Department of Obstetrics and Gynecology Surgery, The First Affiliated Hospital of Zhengzhou University, Zhengzhou, Henan 450052, P.R. China.
Department of Obstetrics and Gynecology Surgery, The Second Affiliated Hospital of Zhengzhou University, Zhengzhou, Henan 450014, P.R. China.
Mol Med Rep. 2017 Oct;16(4):5706-5712. doi: 10.3892/mmr.2017.7270. Epub 2017 Aug 17.

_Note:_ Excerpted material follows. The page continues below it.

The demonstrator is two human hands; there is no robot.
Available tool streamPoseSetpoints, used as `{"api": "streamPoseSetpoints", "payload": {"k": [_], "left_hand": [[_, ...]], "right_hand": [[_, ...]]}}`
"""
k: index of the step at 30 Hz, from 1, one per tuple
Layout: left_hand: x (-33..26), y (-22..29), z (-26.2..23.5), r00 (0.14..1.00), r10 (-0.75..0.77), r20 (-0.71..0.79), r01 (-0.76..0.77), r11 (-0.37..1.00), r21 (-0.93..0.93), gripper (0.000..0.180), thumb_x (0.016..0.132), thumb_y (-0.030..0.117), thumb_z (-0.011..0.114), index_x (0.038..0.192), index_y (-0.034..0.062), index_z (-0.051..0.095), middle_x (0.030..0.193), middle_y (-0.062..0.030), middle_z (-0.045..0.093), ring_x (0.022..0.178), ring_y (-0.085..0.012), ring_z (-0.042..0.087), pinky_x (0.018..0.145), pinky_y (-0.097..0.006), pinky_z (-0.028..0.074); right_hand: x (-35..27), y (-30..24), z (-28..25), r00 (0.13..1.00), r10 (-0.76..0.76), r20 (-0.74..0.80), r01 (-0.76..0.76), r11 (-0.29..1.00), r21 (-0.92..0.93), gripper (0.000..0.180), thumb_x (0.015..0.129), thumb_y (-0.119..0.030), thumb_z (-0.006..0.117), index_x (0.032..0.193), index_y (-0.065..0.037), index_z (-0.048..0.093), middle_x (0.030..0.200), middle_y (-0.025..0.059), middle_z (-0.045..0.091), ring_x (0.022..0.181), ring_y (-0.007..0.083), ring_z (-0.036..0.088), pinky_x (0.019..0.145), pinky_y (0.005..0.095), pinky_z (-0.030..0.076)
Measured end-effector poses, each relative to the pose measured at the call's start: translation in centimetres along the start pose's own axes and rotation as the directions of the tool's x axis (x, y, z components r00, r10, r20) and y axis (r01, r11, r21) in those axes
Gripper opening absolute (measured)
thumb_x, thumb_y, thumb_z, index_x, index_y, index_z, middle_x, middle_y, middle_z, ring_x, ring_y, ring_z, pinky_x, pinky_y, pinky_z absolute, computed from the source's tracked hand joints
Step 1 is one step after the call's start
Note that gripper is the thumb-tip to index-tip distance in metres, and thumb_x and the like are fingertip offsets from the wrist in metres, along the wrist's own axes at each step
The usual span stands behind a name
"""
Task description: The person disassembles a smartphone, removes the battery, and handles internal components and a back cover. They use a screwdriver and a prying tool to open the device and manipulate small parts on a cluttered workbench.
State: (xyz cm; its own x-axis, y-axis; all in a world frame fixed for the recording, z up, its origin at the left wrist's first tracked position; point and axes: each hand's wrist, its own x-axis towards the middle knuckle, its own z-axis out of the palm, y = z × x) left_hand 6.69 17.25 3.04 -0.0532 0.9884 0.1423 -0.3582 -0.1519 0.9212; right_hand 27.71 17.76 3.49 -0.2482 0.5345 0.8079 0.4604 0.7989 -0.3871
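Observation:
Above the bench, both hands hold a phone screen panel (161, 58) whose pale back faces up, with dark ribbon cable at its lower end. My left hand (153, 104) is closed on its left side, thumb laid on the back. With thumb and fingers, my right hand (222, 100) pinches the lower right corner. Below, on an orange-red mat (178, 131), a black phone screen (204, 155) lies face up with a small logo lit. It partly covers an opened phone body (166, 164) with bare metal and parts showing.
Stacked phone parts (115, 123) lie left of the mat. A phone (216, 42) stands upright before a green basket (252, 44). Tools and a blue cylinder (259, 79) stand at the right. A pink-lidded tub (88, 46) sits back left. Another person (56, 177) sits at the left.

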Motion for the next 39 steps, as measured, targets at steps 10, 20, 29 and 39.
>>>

MicroRNAs (miRNAs) are widely involved in regulation of cellular processes of polycystic ovary syndrome (PCOS). However, the function of miR‑320a in PCOS remains unclear. The present study aimed to explore the effect of miR‑320a on PCOS cell proliferation and apoptosis following treatment with insulin, and to clarify the underlying mechanism. PCOS tissues and corresponding normal tissues were collected from 16 female patients with PCOS. KGN cells were pre‑treated with insulin, and KGN cells were transfected with ASO‑miR‑320a, miR‑320a mimics and polycomb group ring finger 1 (PCGF1) overexpression plasmids. Expressions of miR‑320a and PCGF1 were detected using the reverse transcription‑quantitative polymerase chain reaction (RT‑qPCR). Dual‑Luciferase reporter assays were performed to investigate the target gene of miR‑320a. MTS, colony formation and flow cytometry assays were performed to determine cell viability, colony formation, and apoptosis, respectively. Furthermore, mRNA and protein expression levels of B‑cell lymphoma 2 apoptosis regulator (Bcl‑2) and Bcl‑2 associated protein X apoptosis regulator (Bax) were examined using RT‑qPCR and western blotting. The results demonstrated that miR‑320a expression was significantly increased in PCOS tissues compared with normal tissues. Moreover, miR‑320a was upregulated in insulin‑induced cells in a dose‑dependent manner. Inhibition of miR‑320a suppressed insulin‑induced cell viability and colony formation, and promoted apoptosis. Luciferase reporter assays demonstrated that PCGF1 was a target of miR‑320a. Additionally, PCGF1 overexpression inhibited cell viability and colony formation and promoted apoptosis. Additionally, the mRNA and protein levels of Bcl‑2 were inhibited by miR‑320a suppression and PCGF1 overexpression, while Bax expression was promoted by them in insulin‑induced cells. The results of the present study demonstrated that miR‑320a inhibition decreased insulin‑induced KGN cell proliferation and apoptosis by targeting PCGF1. These data indicated that miR‑320a may serve as a potential diagnostic biomarker for PCOS.
微小 RNA(miRNA)广泛参与多囊卵巢综合征(PCOS)的细胞过程调节。然而,miR-320a 在 PCOS 中的功能仍不清楚。本研究旨在探讨 miR-320a 对胰岛素处理后 PCOS 细胞增殖和凋亡的影响,并阐明其潜在机制。收集 16 例 PCOS 女性患者的 PCOS 组织和相应的正常组织。用胰岛素预处理 KGN 细胞,并用 ASO-miR-320a、miR-320a 模拟物和多梳组蛋白 1(PCGF1)过表达质粒转染 KGN 细胞。采用逆转录-定量聚合酶链反应(RT-qPCR)检测 miR-320a 和 PCGF1 的表达。进行双荧光素酶报告基因检测以研究 miR-320a 的靶基因。采用 MTS、集落形成和流式细胞术分别检测细胞活力、集落形成和凋亡。此外,采用 RT-qPCR 和 Western blot 检测 B 细胞淋巴瘤 2 凋亡调节因子(Bcl-2)和 Bcl-2 相关蛋白 X 凋亡调节因子(Bax)的 mRNA 和蛋白表达水平。结果表明,与正常组织相比,PCOS 组织中 miR-320a 的表达显著增加。此外,miR-320a 在胰岛素诱导的细胞中呈剂量依赖性上调。抑制 miR-320a 可抑制胰岛素诱导的细胞活力和集落形成,并促进凋亡。荧光素酶报告基因检测表明,PCGF1 是 miR-320a 的靶基因。此外,过表达 PCGF1 可抑制细胞活力和集落形成并促进凋亡。此外,抑制 miR-320a 和过表达 PCGF1 可抑制胰岛素诱导的细胞中 Bcl-2 的 mRNA 和蛋白表达水平,同时促进 Bax 的表达。本研究结果表明,miR-320a 通过靶向 PCGF1 抑制胰岛素诱导的 KGN 细胞增殖和凋亡。这些数据表明,miR-320a 可能作为 PCOS 的潜在诊断生物标志物。